Some of the lines below need repeating. Reproduce exactly those between the lines holding "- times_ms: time" and "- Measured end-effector", inclusive.

[Records from a data source]
————
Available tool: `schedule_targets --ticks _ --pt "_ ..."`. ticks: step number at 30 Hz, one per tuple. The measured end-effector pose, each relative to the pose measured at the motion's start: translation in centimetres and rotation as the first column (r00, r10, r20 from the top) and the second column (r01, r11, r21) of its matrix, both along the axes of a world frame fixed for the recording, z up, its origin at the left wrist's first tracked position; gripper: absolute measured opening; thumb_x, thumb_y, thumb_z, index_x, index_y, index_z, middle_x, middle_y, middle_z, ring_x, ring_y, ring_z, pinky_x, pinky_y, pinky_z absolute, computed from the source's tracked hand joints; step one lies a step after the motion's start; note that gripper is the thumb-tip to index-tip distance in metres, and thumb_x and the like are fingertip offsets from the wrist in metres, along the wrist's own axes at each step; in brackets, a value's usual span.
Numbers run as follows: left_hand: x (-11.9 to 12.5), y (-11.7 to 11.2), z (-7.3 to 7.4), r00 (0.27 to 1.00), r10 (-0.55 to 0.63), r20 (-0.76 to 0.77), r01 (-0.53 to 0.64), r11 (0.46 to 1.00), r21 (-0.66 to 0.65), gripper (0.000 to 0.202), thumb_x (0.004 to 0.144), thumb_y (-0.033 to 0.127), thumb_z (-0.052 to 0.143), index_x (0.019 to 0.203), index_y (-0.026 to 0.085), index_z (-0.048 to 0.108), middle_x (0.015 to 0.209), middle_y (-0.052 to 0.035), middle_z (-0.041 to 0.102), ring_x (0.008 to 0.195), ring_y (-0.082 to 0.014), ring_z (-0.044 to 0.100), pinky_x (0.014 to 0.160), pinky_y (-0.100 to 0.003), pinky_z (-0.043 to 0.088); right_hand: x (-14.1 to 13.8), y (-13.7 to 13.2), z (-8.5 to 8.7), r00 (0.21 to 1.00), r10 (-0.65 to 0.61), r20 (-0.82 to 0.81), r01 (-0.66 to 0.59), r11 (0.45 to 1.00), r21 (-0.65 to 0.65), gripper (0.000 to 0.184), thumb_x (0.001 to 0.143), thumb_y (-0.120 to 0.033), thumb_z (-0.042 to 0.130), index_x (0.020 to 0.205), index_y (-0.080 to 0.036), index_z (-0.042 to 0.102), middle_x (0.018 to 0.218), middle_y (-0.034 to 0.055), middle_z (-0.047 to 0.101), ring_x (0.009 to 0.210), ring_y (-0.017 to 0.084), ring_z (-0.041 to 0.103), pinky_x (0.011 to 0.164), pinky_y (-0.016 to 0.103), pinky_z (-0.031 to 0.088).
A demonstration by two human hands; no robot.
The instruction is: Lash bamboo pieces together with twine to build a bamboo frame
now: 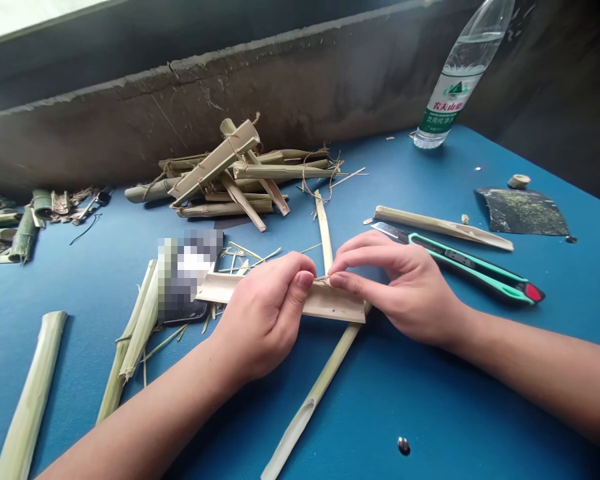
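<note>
Over the blue desk, the left hand and right hand both pinch the top edge of a flat bamboo strip between fingers and thumb, just beside a green-handled utility knife.

Pinched between the left hand's fingers and the right hand's fingers, a pale bamboo strip looks matt and fibrous, with rough split edges. Just beyond the right fingers, a utility knife has a glossy green-and-black plastic handle and a smooth metal blade. Below the fingers, the blue tabletop looks smooth and matt.
</note>
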State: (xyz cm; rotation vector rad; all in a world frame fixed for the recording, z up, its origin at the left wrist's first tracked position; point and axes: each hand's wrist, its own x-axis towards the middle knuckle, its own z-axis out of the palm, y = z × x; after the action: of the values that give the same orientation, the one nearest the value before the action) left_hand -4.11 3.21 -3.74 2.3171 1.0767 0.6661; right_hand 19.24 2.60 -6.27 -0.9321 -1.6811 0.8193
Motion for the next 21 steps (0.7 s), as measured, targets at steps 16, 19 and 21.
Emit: schedule_targets --ticks 16,19,21 --pt "0.47 0.34 -0.43 0.990 -0.001 0.140 -0.015 0.994 0.112 0.010 0.105 0.013 0.063 0.101 0.020 0.069 0.126 -0.0072 0.063 0.121 -0.0180 0.062 0.112 -0.034 0.046 -0.02 -0.09 -0.09 0.999 -0.032 0.034 0.032 0.999 0.027 0.004 0.092 -0.018 0.087 0.091 -0.022 0.087 0.097 0.0024 0.081 0.095 0.019 0.069 0.091 0.036 0.052" --pt "0.55 0.19 -0.23 0.987 0.021 0.160 -0.050 0.982 0.184 0.010 0.100 0.012 0.071 0.099 0.020 0.075 0.124 -0.0067 0.066 0.112 -0.0187 0.066 0.105 -0.037 0.052 -0.01 -0.03 0.03 1.000 -0.008 -0.002 0.008 0.999 -0.031 0.001 0.093 -0.020 0.087 0.092 -0.021 0.087 0.098 0.0030 0.081 0.096 0.019 0.070 0.092 0.036 0.052" --pt "0.57 0.10 -0.13 0.987 0.033 0.158 -0.072 0.967 0.245 0.009 0.097 0.012 0.075 0.098 0.021 0.078 0.122 -0.0063 0.069 0.108 -0.0201 0.067 0.102 -0.040 0.054 0.01 0.00 0.09 1.000 0.001 -0.021 -0.002 0.998 -0.064 0.001 0.093 -0.021 0.086 0.092 -0.021 0.087 0.098 0.0032 0.081 0.095 0.020 0.070 0.093 0.037 0.053"
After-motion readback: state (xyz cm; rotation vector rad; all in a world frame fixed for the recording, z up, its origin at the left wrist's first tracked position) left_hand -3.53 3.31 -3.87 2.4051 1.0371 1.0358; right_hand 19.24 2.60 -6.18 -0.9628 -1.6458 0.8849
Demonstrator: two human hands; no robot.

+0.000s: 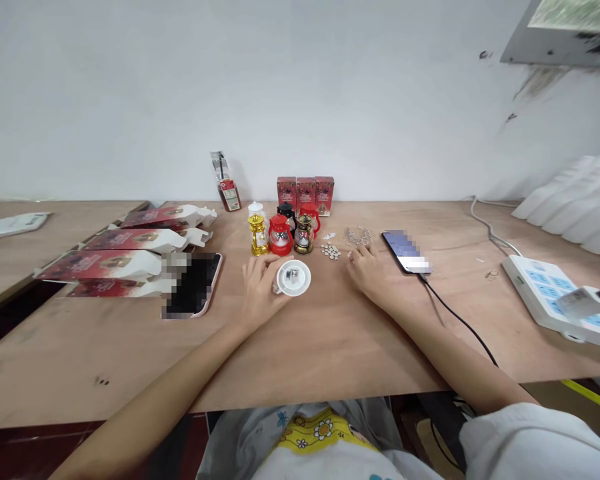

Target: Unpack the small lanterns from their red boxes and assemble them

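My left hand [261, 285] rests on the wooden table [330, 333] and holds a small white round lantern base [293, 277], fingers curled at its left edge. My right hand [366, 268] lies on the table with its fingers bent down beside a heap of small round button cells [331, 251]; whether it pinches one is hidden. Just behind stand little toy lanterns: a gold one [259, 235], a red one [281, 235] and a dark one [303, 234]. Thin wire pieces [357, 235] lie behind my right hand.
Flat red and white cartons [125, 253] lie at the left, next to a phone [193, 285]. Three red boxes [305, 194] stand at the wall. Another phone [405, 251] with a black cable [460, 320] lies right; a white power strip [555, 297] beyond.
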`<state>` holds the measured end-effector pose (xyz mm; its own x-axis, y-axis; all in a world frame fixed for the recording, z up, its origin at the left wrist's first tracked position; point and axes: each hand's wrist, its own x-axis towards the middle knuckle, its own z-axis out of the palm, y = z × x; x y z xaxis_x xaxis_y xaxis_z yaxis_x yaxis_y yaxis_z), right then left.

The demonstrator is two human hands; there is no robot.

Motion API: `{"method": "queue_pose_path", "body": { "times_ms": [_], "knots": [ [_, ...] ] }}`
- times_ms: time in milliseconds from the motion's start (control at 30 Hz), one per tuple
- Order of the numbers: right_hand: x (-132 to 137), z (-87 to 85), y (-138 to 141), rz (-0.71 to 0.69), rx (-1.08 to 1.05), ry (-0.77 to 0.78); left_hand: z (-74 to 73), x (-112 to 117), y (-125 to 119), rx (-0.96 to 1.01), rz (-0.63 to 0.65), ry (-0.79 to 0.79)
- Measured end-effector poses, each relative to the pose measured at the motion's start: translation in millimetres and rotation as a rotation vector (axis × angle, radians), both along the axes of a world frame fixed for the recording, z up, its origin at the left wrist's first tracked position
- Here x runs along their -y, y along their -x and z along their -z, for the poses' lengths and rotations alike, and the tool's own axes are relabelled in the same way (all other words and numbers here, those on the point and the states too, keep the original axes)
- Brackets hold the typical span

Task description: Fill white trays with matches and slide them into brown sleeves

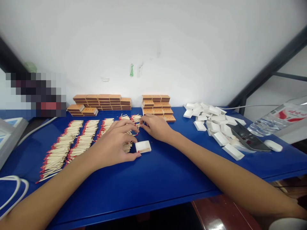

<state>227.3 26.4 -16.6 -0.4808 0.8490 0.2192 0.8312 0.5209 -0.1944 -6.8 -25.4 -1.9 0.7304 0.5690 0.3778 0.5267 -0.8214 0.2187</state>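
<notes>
My left hand (117,140) rests on the blue table (148,182), fingers curled and pinched on a few matchsticks at the tips, thumb touching a small white inner tray (143,146) that holds a few matches. My right hand (154,126) meets it from the right, fingers pinched on the same small bunch of red-tipped matchsticks (135,123). Long rows of matchsticks (72,143) lie spread to the left of both hands.
Stacked brown matchbox sleeves (103,102) and a second stack (158,107) stand along the wall. A heap of white inner trays (213,123) lies at right, with a phone (248,137), a white mouse (273,145) and a plastic bottle (278,118). White cables (11,191) lie at front left.
</notes>
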Motion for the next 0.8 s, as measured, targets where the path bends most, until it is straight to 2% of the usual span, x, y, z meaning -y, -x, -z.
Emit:
{"method": "queue_pose_path", "body": {
  "times_ms": [333, 567, 800],
  "knots": [
    [22.4, -4.5, -30.6, -0.063, -0.102, 0.049, -3.4, 0.3, 1.4, -0.028, -0.009, 0.027],
    [26.5, -2.3, -25.6, -0.211, -0.192, 0.105, -2.3, 0.0, 3.4, -0.048, -0.024, 0.032],
    [25.4, 1.1, -26.7, -0.188, -0.173, 0.120, -1.8, -0.4, 3.0, -0.041, -0.026, 0.024]
  ]
}}
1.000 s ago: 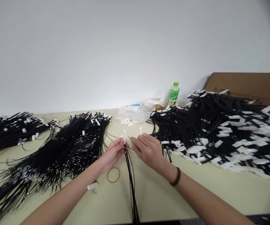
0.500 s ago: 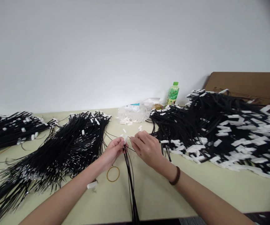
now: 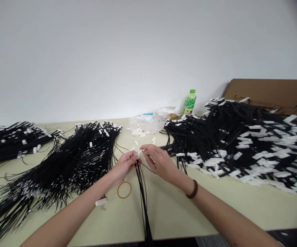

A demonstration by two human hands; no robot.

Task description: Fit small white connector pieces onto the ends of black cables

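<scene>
My left hand pinches a small white connector at the top of a bunch of thin black wires. The wires hang down from the fingers across the table and over its front edge. On the other side, my right hand has its thumb and forefinger closed at the connector's upper end. Whether those fingertips grip the connector or a wire end is too small to tell. One thin wire runs from the left fingers to beneath the right hand. Several loose small white pieces lie just beyond the hands.
Heaps of black wires lie at left and right, the right one with many white tags. A clear plastic bag of white pieces and a green-capped bottle stand behind. A yellow rubber band lies near my left forearm; cardboard leans at back right.
My right fingertips have moved slightly left and up, from just beside the white connector to its upper end. My left hand keeps its pinch, nearly still.
</scene>
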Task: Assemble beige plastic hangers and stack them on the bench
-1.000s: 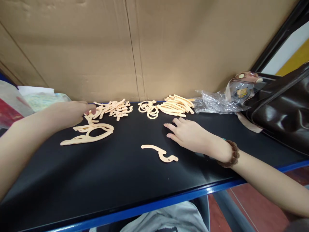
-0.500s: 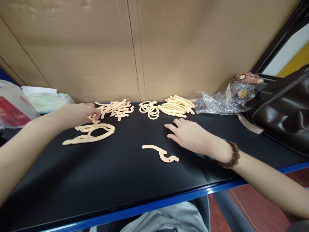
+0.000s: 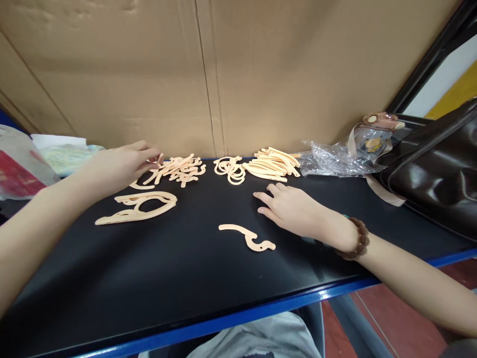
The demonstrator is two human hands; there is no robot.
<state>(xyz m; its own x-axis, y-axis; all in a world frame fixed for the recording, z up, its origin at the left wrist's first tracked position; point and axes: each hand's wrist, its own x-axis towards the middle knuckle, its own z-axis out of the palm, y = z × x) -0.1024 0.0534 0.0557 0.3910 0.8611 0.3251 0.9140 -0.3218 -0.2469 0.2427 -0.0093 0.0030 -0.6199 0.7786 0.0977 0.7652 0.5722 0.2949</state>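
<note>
Counter (image 3: pixel 179 278) crowded at both ends.
I see plastic bag (image 3: pixel 22 164) cut off; left hand (image 3: pixel 126 161) masking part of curved-piece pile (image 3: pixel 181 164), cannot tell its grip; right hand (image 3: pixel 294 206) loosely spread before slat pile (image 3: pixel 274 164); brown bag (image 3: pixel 436 174) cropped.

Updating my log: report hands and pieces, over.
Left hand by left pile, grip unclear. Right hand open, empty. Loose piece lies apart, nothing covering it.

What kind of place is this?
It looks like a workbench, maybe in a small workshop, though I can't be sure. Loose peach-coloured plastic parts lie in heaps on a black tabletop with a blue edge, and tall brown cardboard stands behind.
</note>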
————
*Output for this exercise:*
- times_ms: time in milliseconds from the motion's start (control at 30 Hz), one per tuple
- Order of the numbers: right_hand: x (-132 to 137), z (-87 to 85), y (-138 to 141), rz (-0.71 to 0.69), rx (-1.08 to 1.05), ry (-0.77 to 0.78); left_hand: z (-74 to 73), x (-112 to 117), y (-125 to 119), rx (-0.96 to 1.01), rz (-0.63 to 0.65), ry (-0.79 to 0.79)
- Measured end-effector poses, each relative to the pose measured at the motion's start: translation in millimetres and rotation as a rotation vector (axis × angle, radians), both along the axes of a world frame fixed for the recording, z up, its origin at the left wrist's first tracked position

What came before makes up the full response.